Был у Петьки, как у всякого нормального рядового и как тому в каждой армии быть положено, свой собственный командир. Звали командира ротный прапорщик Богдан Миронович Загоруйко, по прозвищу Картофан. И в душе своей, и в большинстве поступков своих Загоруйко был человеком неплохим и временами даже где-то добрым. В самодурстве неуправляемом или из извращенного удовольствия, чтоб самолюбию потрафить, солдатиков Богдан Миронович никогда не третировал и иногда даже сынками своими в глубине души считал. Новеньких же типа Петьки иногда подкармливал домашними разносолами, а по ушедшим дембелям время от времени скучал. Тайком от всех и не по каждому, конечно же, но таки скучал.

Родился Богдан Миронович на благодатной Западной Украине сразу после Великой Отечественной и за годы детства своего насмотрелся всякого. Единственное, что не коснулось его тонкой детской психики и неокрепшего организма, так это голод и недостаток пропитания. В местах, где Загоруйко вырос, из-за плодородия и необычайной щедрости природы вопрос дефицита пропитания никогда не стоял. Что покушать было в неисчерпаемом количестве и в изумительном качестве. Всегда. Так что вырос из мелкого мальчишки Богданчика здоровенный детина почти в два метра ростом и ровно столько же в ширине плеч. Призыв его для службы в Советской армии открыл перед ним широкий и необъятный мир, где, как оказалось, кроме родного села и областной столицы, славного города Луцка, существует целая цивилизация, в которой люди говорят не только по-польски, а городов с населением аж в сто тысяч куда как больше, чем три.

В дополнение ко всем этим открытиям выяснил Загоруйко, тогда еще ефрейтор срочной службы, что родная армия настолько богата, а учет этому богатству настолько слаб, что человек, в определенных упражнениях умелый, немного от того богатства отщипнув, практически не рискует ничем и даже напротив, пользу Родине приносит. А все от того, что вместо имущества, домой ловко умыкнутого, в родную армию обязательно нового в двойном размере привезут, и стало быть, промышленность работает, заводы гудят, а советские труженики вовремя заработную плату получают. Ну чем не красота? Красота. Одного только в этой стройной и логичной схеме Загоруйке не хватало – собственного дома, куда все, изнуряющим трудом добытое, принести можно было бы. Ну не понесет же ефрейтор Загоруйко честно добытый ящик гвоздей в солдатскую казарму, где ему, военнослужащему срочной службы, с остальными такими же солдатиками в тесном дружеском кругу обитать положено. Ну, может, и понесет, конечно же, но только смысла в этом никакого.

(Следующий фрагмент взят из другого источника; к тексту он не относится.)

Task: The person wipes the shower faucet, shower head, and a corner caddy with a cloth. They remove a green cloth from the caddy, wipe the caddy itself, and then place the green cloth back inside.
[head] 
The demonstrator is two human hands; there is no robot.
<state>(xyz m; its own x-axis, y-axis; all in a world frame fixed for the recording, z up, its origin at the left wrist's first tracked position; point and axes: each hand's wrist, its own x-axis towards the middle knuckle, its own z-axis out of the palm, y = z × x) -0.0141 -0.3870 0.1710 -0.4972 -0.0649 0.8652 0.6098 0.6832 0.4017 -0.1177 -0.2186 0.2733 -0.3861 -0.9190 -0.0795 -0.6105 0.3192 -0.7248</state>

Проблемка, однако же, оказалась незначительной и решалась легко и виртуозно. Нужно было в специальной школе малость поучиться и, звание прапорщика получив, в непомерно богатой армии навсегда служить остаться. И тогда обязательно квартиру служебную выдадут, и вещевым довольствием не обидят, и, вот ведь богатеи и расточители, еще и зарплату, вполне себе приличную, платить станут. Правда, в армии это называется денежным довольствием, но, как ни крути, все одно – зарплата. Ну вот согласитесь, друзья мои, что это замечательное и элегантное решение. Для государства, как мы уже сказали, экономически необходимое, а для Загоруйки материально обеспечивающее. Оттого не особо долго раздумывая и быстро жизненные планы, в которых он допрежь себя исключительно передовым механизатором и мужем агрономовой дочки видел, перекроил Загоруйко в пользу служения Отечеству и в прапорщики подался.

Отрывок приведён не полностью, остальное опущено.